I don't work on cars much anymore, especially since all the fun under-the-hood stuff changed from mechanical to digital.
In the old, pre-computer controlled days, the path to more horsepower ran deep under the hood into the bowels of the engine, and much time and money was needed for bigger cams, larger valves, and high compression pistons. Sure, you can still do all that today, but why bother? Now getting more horsepower and torque from your engine is as easy as plugging in a programmer. With just a few keystrokes you can have power and acceleration you can feel.

The computer, commonly known as ECM, ECU, or PCM, is your vehicle’s brain and controls every function, particularly ones that are critical for performance like fuel delivery, ignition timing and spark advance. However, the computer is calibrated very conservatively at the factory, with settings intended for the “average” driver. Your engine is capable of much more, and if you’re an enthusiast you can unleash this hidden power with a performance programmer.
(More detailed info here, including overviews of Performance Chips, Control Modules, and Performance Monitors.)

All of this bubbled up to the top of my mind when I read that car makers are trying to make it illegal for people to work on their own cars.
One of the inherent rights of owning a vehicle is the ability to get on one’s backside — a wrench in one hand and a grease rag in the other, and just tinker to your little heart’s desire. Since the vehicle was invented, it’s been an important facet within the community of gearheads.

General Motors — the same company responsible for 87 deaths related to faulty ignition switches, FYI — wants to take that right away from you citing safety and security issues.

To be fair, what they really want to prevent is the use of the afore-mentioned performance chips and programmers. Their approach is to argue that because technology is now so pervasivly embedded in modern vahicles, they should actually be classified as “mobile computing devices.” That would bring them under the auspices of the Digital Millennium Copyright Act (DMCA).

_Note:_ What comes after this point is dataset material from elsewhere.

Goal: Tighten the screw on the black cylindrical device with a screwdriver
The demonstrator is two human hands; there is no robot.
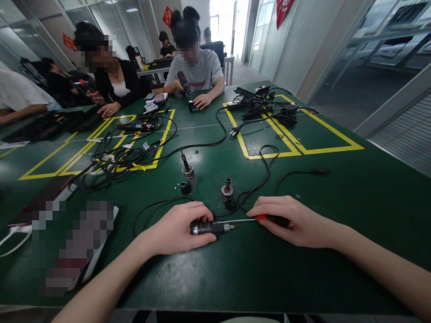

It’s been around since 2000 and started as anti-Internet piracy legislation. But automakers want to use it to try and make working on your own car illegal. Yes, illegal. The general premise is that unlike cars of the past, today’s vehicles are so advanced and use such a large amount of software and coding in their general makeup, altering said code could be dangerous and possibly even malicious.

Listing the vehicle as a “mobile computing device,” the law would hypothetically protect automakers from pesky owners looking to alter any sort of technology in the vehicle that relates to the onboard computer. Flashing your ECU would be a big no no, which could also lead to all sorts of problems for aftermarket shops.

What GM, and even tractor companies like John Deere, argues is that you, as an owner, don’t actually own your car. Rather, you’re sort of just borrowing it for an extended amount of time and paying for the rights to use the technology. If it sounds ridiculous— it is. But it gets even more ludicrous.

According to the Electronic Frontier Foundation, John Deere argued that “letting people modify car computer systems will result in them pirating music through the on-board entertainment system.”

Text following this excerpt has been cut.